Saturday, October 16, 2004

And we'll shoot every traitor and all out-of-towners

I had to work last night, through it, but I've started watching last night's Enterprise - and it's already started bothering me enough to pause, and blog thereon. First: Holy Crap, the faux-newsreel in the teaser is unnerving. In this version of WWII, changed by yet another variety of time-traveling aliens, Germany is winning - and has made it as far as Ohio, capturing most of the Eastern Seabord pretty thoroughly. It's technically well done. However, implications are made that the occupying Wehrmacht has set up a Vichy France-like American collaborationist government. The chief (and unnamed) collaborator? Um. Am I imagining things, or is that, as it appears to be, William Lyon Mackenzie King? Standing in the Peace Tower entrance to the Centre Block? The Gothic windows in the background are kind of a giveaway; it's so un-Federal Style it'd be hard to place in Washington at all. Given the rest of the alt-history background - Britain and the other Allies fell early - I can see that plot device working. However, it makes this perplexing: That map hangs inside the captured White House, where an angry, unnamed German general anguishes with his Vosk (?) ally over American defences in Ohio. Look at the map; what's missing?
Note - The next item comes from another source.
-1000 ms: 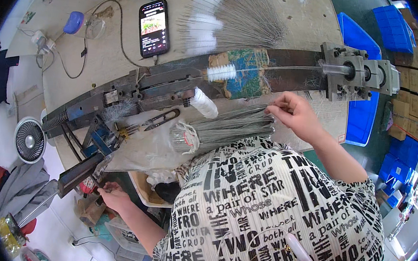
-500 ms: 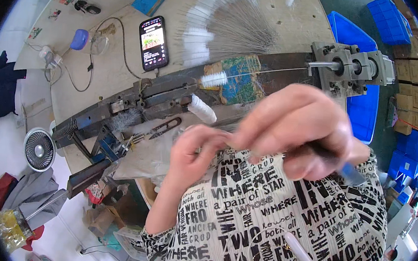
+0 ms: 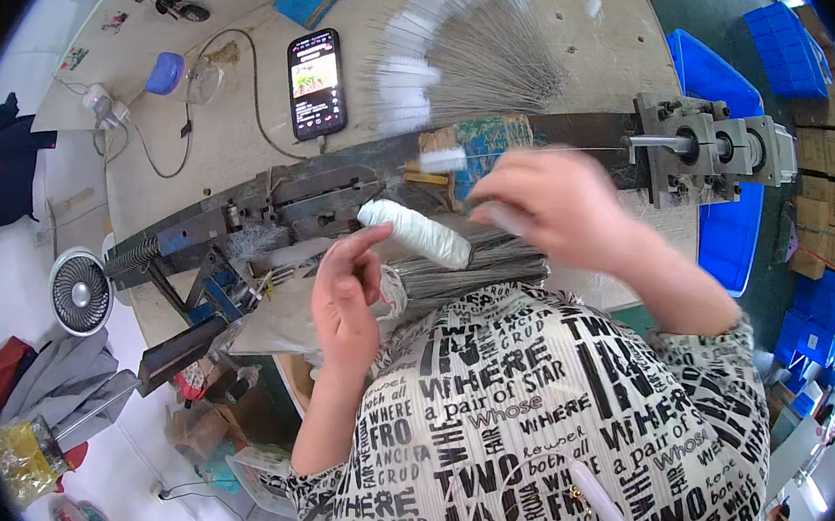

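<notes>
My left hand (image 3: 345, 299) is open, its index finger stretched out to the edge of a white thread spool (image 3: 420, 235). The spool lies tilted over a bundle of thin grey wires (image 3: 487, 267). My right hand (image 3: 558, 209), smeared by motion, is curled near a small white-bristled brush (image 3: 442, 159). Something greyish shows between its fingers, too blurred to name. The brush sits on a thin wire stem that runs right toward a metal clamp with a shaft (image 3: 665, 144). Behind the right hand is a worn blue-and-tan pad (image 3: 490, 137).
A fan of white brushes with wire stems (image 3: 418, 50) lies at the back, next to a lit phone (image 3: 316, 85) on a cable. A dark metal rail (image 3: 293, 193) crosses the bench. A blue bin (image 3: 727, 230) stands right, a small fan (image 3: 81, 293) left.
My hands have moved apart. The right hand went up and left toward the brush; the left turned, its index finger now at the spool. The spool shows larger and has shifted right.
</notes>
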Available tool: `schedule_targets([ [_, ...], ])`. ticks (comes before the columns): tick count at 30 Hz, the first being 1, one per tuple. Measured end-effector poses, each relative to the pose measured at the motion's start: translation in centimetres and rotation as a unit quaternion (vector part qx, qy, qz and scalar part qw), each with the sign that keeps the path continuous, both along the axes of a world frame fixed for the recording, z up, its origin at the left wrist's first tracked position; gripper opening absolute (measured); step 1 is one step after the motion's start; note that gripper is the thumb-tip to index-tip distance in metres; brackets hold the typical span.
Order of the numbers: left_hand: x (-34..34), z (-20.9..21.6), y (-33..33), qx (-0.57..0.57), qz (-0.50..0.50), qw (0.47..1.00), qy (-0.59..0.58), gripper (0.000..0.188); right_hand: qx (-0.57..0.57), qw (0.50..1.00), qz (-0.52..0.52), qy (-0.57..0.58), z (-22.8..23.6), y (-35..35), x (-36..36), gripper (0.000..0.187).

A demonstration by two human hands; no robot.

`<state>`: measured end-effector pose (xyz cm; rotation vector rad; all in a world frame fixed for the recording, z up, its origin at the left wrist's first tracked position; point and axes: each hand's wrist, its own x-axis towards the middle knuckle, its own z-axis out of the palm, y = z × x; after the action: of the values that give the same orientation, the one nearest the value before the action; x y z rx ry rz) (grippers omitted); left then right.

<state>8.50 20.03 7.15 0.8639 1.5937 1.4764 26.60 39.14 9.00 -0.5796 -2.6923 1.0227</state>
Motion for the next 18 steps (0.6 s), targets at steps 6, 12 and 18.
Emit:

Canada is a complete blank. (So's Mexico, but it's not a one-day-drive away from occupied territory.) Any WWII-era invasion of North America from the Atlantic would have to involve taking at least parts of Canada, from a strategic standpoint, would it not? A Kriegsmarine flotilla sent down the St. Lawrence Seaway would neatly cut off the Maritimes and give an advanced landing position to march down to the Great Lakes. Alternately, if Canada is collaborating (i.e., the archive footage actually wasn't intended to portray a fictional American politician, but a historical Canadian one), why isn't it shown in allied yellow? Why is there no geographical or strategic data at all? Strategy doesn't stop at national borders. All this, and I'm only sixteen minutes into the second part of an execrable season premiere at this point. Try harder, Mr. Coto.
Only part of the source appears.